A manifestação ocorre em meio à crise de imagem enfrentada pelo Supremo após as investigações sobre o Banco Master revelarem relações de Daniel Vorcaro com autoridades dos meios político e jurídico, chegando até integrantes da Corte. O caso ampliou as cobranças por mais transparência e por regras claras sobre a conduta dos ministros.
“Administradores públicos erram e precisam responder pelos seus erros, mas a administração pública é fundamental. Parlamentares erram e precisam responder pelos seus erros, mas o Parlamento é imprescindível ao Estado Democrático de Direito”, disse.
Fachin tem defendido a adoção de um código de ética para os integrantes do STF como uma das prioridades de sua gestão. Em fevereiro, ele escolheu a ministra Cármen Lúcia para relatar a proposta e elaborar o texto que deverá ser submetido ao plenário.
A magistrada, no entanto, ainda não apresentou uma primeira versão das normas. Em junho, Fachin afirmou que aguardava o texto e que pretendia colocá-lo em votação assim que a proposta fosse entregue.

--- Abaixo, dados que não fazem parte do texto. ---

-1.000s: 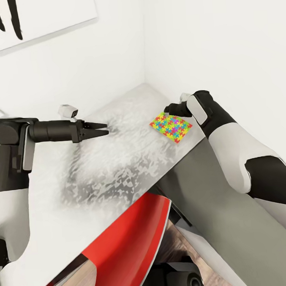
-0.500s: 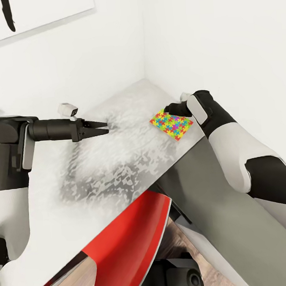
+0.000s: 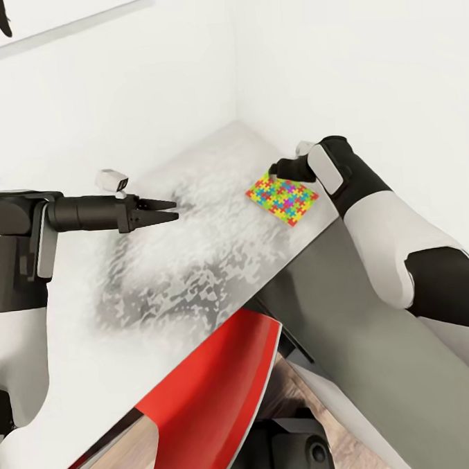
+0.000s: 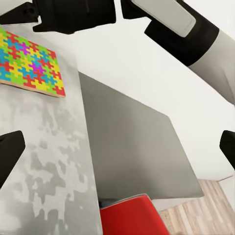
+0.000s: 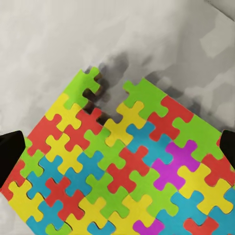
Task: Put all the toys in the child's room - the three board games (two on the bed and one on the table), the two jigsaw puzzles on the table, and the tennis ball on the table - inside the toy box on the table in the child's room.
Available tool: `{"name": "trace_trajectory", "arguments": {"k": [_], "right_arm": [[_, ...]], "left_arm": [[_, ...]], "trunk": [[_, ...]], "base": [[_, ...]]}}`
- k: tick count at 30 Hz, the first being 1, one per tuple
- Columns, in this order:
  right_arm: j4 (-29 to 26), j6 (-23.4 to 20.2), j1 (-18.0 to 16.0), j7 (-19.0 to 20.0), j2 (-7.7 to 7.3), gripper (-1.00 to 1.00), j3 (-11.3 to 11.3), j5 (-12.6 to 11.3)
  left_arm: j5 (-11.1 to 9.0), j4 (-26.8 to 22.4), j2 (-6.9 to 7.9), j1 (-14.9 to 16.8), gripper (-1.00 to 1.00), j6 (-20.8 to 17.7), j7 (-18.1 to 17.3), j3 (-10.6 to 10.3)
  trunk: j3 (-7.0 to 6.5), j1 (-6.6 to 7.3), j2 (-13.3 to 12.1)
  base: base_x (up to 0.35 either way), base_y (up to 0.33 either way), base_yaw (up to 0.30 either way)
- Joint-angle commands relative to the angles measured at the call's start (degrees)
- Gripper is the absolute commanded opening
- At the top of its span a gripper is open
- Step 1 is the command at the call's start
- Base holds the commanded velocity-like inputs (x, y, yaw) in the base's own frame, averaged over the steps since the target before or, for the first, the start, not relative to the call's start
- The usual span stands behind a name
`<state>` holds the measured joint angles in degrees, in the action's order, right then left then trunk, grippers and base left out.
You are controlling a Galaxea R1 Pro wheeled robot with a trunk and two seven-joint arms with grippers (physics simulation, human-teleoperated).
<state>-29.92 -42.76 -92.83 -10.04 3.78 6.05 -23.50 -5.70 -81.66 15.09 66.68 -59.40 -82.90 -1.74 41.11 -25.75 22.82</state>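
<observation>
A jigsaw puzzle (image 3: 282, 199) lies flat near the far right end of the long light-grey table (image 3: 195, 265), close to the room's white corner and just beside the edge where the tabletop meets a lower dark-grey section (image 3: 352, 338). The puzzle is a thin slab of interlocking pieces in yellow, green, red, blue and a few purple, with a brownish edge seen from the left wrist camera (image 4: 30, 64). In the right wrist view (image 5: 122, 161) one corner has a ragged outline, with a gap among the outer pieces showing the shadowed table beneath.

The right gripper (image 3: 278, 169) hangs directly above the puzzle's far edge, touching or nearly touching it; which one cannot be told. Its two dark fingertips (image 5: 10, 152) stand far apart at opposite sides of the wrist picture, spread wider than the puzzle's visible span and holding nothing.

The left gripper (image 3: 169, 210) reaches out level over the middle of the table, well apart from the puzzle. From the head camera its pointed fingers look nearly together, while its own wrist camera shows the tips (image 4: 9, 152) widely separated, so the jaws are parted and empty.

A red chair back (image 3: 216, 395) sits tucked against the table's near edge, above a wood-plank floor (image 3: 329, 423). A framed picture (image 3: 13, 19) hangs on the left wall.
</observation>
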Motion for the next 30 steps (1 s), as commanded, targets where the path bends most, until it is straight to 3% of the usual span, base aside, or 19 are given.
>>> {"name": "trace_trajectory", "arguments": {"k": [1, 30], "right_arm": [[-0.05, -0.18, -0.24, -0.51, -0.03, 1.0, 0.28, -0.62], [-0.05, -1.86, -2.76, -0.54, -0.21, 1.0, 0.28, -0.46]], "left_arm": [[-0.28, 0.01, 0.07, 0.04, 1.0, -0.6, 0.02, -0.1], [-0.28, 0.01, 0.04, 0.03, 1.0, -0.6, 0.02, -0.01]], "trunk": [[0.17, -0.03, 0.1], [2.77, -0.03, 0.1]], "base": [[0.0, 0.0, 0.0], [0.0, 0.0, 0.0]]}}
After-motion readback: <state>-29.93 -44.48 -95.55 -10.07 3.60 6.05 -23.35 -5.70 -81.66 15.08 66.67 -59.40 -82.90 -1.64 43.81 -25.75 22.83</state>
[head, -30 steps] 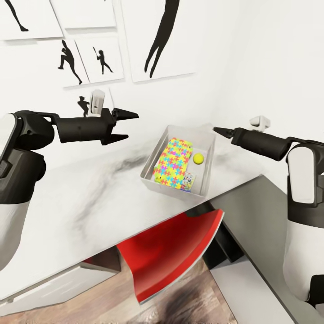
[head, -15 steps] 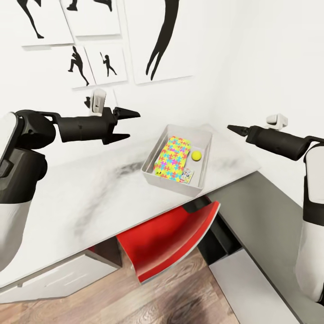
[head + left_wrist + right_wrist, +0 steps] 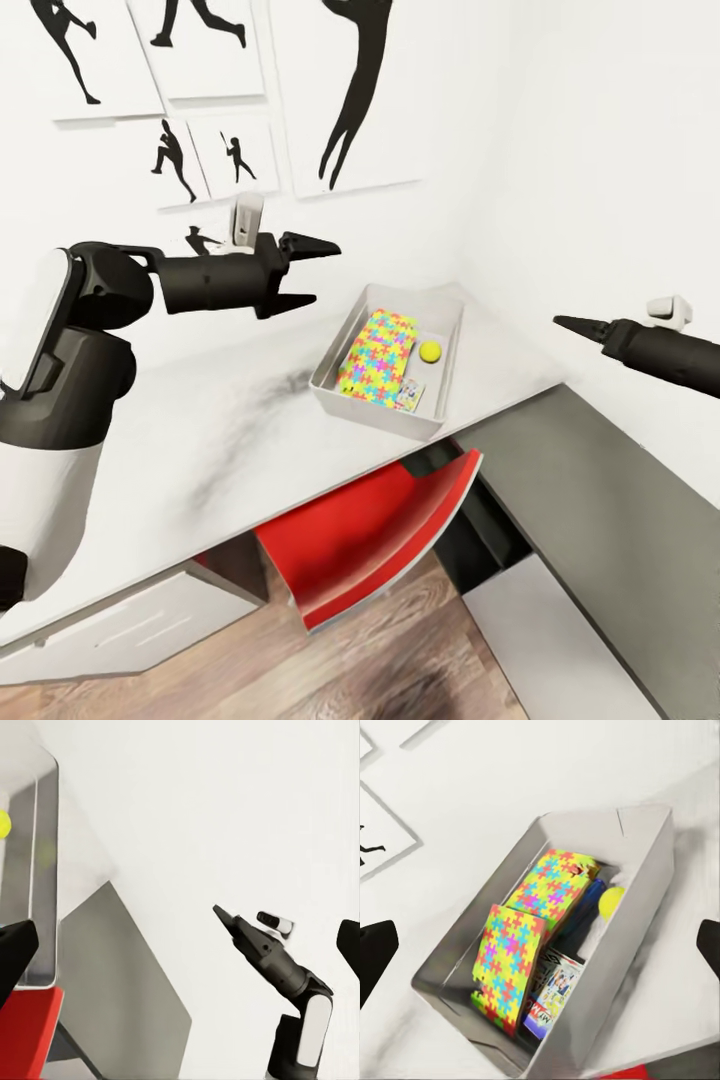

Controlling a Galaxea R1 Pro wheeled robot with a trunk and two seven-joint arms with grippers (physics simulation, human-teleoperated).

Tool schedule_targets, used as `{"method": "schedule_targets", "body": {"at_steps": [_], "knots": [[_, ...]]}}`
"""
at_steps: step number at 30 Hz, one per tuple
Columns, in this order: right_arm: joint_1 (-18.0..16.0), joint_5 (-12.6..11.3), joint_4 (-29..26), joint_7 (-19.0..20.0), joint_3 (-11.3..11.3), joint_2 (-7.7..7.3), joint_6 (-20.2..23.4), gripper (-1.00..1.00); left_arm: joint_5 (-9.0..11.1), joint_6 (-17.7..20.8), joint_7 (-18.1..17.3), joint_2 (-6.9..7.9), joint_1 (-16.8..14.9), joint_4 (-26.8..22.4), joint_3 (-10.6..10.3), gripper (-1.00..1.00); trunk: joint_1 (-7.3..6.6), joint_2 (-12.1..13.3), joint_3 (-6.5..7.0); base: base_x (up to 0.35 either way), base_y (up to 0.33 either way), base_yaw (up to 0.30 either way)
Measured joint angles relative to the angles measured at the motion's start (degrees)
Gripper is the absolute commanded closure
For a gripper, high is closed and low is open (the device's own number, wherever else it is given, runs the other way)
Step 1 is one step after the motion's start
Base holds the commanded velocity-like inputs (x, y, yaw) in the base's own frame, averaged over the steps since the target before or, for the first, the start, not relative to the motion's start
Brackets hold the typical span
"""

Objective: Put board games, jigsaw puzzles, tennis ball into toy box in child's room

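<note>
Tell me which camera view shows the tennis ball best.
The right wrist view: the tennis ball sits large inside the toy box, beside the jigsaw puzzles. The head view shows it small but whole in the box. The left wrist view catches only a sliver at the picture's edge.

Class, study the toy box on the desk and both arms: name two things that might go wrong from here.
1. The toy box sits close to the table's front edge above a red chair; a nudge might tip it off.
2. The jigsaw puzzles lean on edge inside, crowding the tennis ball; another board game dropped in may jam or sit proud of the rim.
</note>
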Motion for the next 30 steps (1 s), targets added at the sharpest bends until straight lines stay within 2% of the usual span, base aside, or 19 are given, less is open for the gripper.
{"method": "schedule_targets", "body": {"at_steps": [2, 3, 5, 6, 10, 11, 14, 15, 18, 19, 22, 23, 27, 28, 30], "knots": [[2.87, -1.02, 0.02, -0.01, -1.89, -2.16, 0.00, -1.00, -0.94, 0.00, 0.05, -1.62, -0.09, 0.00, -0.05, -1.00, 0.00, 0.00, 0.19, -0.002, 0.000, -0.134], [2.92, -1.19, 0.02, -0.01, -1.92, -2.19, 0.01, -1.00, -1.00, 0.02, 0.05, -1.65, -0.09, 0.01, -0.06, -1.00, 0.00, 0.00, 0.28, -0.002, 0.000, -0.142], [6.35, -1.65, 0.03, -0.01, -4.30, -3.92, -0.01, -1.00, -2.29, 0.03, 0.09, -3.51, -0.23, 0.00, -0.09, -1.00, 0.00, 0.00, 0.46, -0.001, 0.000, -0.150], [6.42, -1.83, 0.03, 0.00, -4.34, -3.94, 0.01, -1.00, -2.36, 0.05, 0.08, -3.54, -0.23, 0.01, -0.09, -1.00, 0.00, 0.00, 0.55, -0.001, 0.000, -0.156], [14.41, -2.42, 0.05, 0.10, -10.78, -6.06, -0.02, -1.00, -5.35, 0.05, 0.13, -8.12, -0.53, 0.01, -0.73, -1.00, 0.00, 0.00, 0.91, -0.001, 0.000, -0.166], [14.48, -2.62, 0.04, 0.11, -10.83, -6.07, 0.00, -1.00, -5.43, 0.08, 0.12, -8.16, -0.54, 0.02, -0.74, -1.00, 0.00, 0.00, 1.00, 0.000, 0.000, -0.172], [20.50, -2.70, 0.05, 0.49, -15.05, -6.74, -0.02, -1.00, -8.03, 0.03, 0.18, -11.85, -0.65, 0.01, -2.37, -1.00, 0.00, 0.00, 1.26, 0.000, 0.000, -0.175], [20.56, -2.86, 0.05, 0.50, -15.09, -6.74, 0.00, -1.00, -8.13, 0.05, 0.18, -11.89, -0.65, 0.02, -2.40, -1.00, 0.00, 0.00, 1.36, 0.000, 0.000, -0.177], [26.01, -2.73, 0.05, 2.32, -18.21, -6.94, -0.01, -1.00, -11.25, -0.16, 0.09, -15.54, -0.72, 0.21, -4.47, -1.00, 0.00, 0.00, 1.62, 0.000, 0.000, -0.179], [26.06, -2.84, 0.05, 2.35, -18.24, -6.94, 0.00, -1.00, -11.35, -0.14, 0.08, -15.58, -0.72, 0.22, -4.50, -1.00, 0.00, 0.00, 1.71, 0.000, 0.000, -0.180], [30.08, -2.57, 0.19, 5.01, -21.24, -7.21, 0.00, -1.00, -15.09, -0.54, -0.18, -18.88, -0.55, 0.62, -6.59, -1.00, 0.00, 0.00, 1.97, 0.000, 0.000, -0.181], [30.11, -2.64, 0.19, 5.04, -21.28, -7.21, 0.00, -1.00, -15.19, -0.52, -0.19, -18.91, -0.55, 0.63, -6.62, -1.00, 0.00, 0.00, 2.06, 0.000, 0.000, -0.181], [32.98, -2.54, 0.17, 8.08, -25.95, -7.27, 0.00, -1.00, -20.88, -2.05, -0.68, -21.56, 0.36, 1.50, -11.29, -1.00, 0.00, 0.00, 2.41, 0.000, 0.000, -0.182], [33.00, -2.56, 0.17, 8.11, -25.99, -7.27, 0.00, -1.00, -20.97, -2.06, -0.69, -21.58, 0.36, 1.51, -11.34, -1.00, 0.00, 0.00, 2.50, 0.000, 0.000, -0.182], [33.96, -2.43, 0.16, 9.70, -27.67, -7.31, 0.01, -1.00, -22.84, -3.90, -1.21, -22.25, 1.18, 1.63, -13.69, -1.00, 0.00, 0.00, 2.67, 0.000, 0.000, -0.182]]}}
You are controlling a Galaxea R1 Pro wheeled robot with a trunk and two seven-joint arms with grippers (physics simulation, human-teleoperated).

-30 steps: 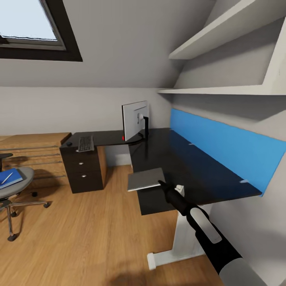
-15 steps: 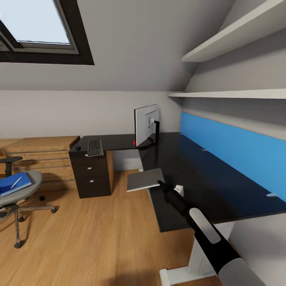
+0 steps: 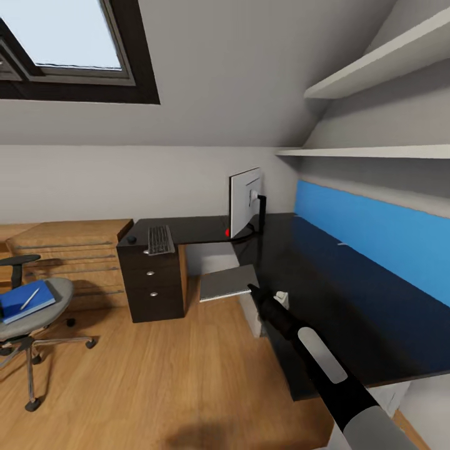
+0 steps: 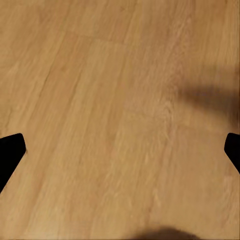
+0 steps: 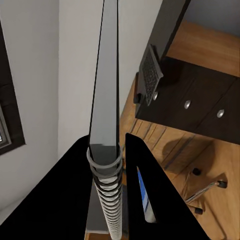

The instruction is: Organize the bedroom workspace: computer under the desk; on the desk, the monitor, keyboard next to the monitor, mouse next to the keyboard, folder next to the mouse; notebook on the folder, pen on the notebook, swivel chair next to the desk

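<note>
My right gripper (image 3: 253, 289) is shut on the notebook (image 3: 228, 282), a thin grey spiral-bound slab held flat over the floor just off the desk (image 3: 325, 281) edge. The right wrist view sees the notebook (image 5: 105, 100) edge-on between the fingers of the right gripper (image 5: 107, 150). The monitor (image 3: 245, 201) stands at the desk's inner corner. The keyboard (image 3: 160, 240) and mouse (image 3: 131, 240) lie on the desk's left wing. The swivel chair (image 3: 37, 312) at far left carries the blue folder (image 3: 24, 301) with the pen (image 3: 29, 299) on it. The left gripper (image 4: 120, 150) hangs open over bare floor. The computer is hidden.
A dark drawer unit (image 3: 153, 281) stands under the desk's left wing, with an oak chest of drawers (image 3: 75, 256) beside it. White shelves (image 3: 375, 75) run above the blue back panel (image 3: 375, 237). Wood floor (image 3: 162, 375) lies open between chair and desk.
The whole picture has slid right, so the camera has moved. More of the chair shows at left. The right gripper still holds the notebook at the same spot in view.
</note>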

O CNJ decidiu por unanimidade aplicar 60 dias de disponibilidade aos desembargadores federais Loraci Flores de Lima e Carlos Eduardo Thompson Flores Lenz. A pena foi considerada integralmente cumprida, com o desconto do período em que os dois já permaneceram afastados cautelarmente.
O conselho também decidiu arquivar o processo contra o juiz federal Danilo Pereira Júnior, após considerar improcedentes as acusações apresentadas contra ele.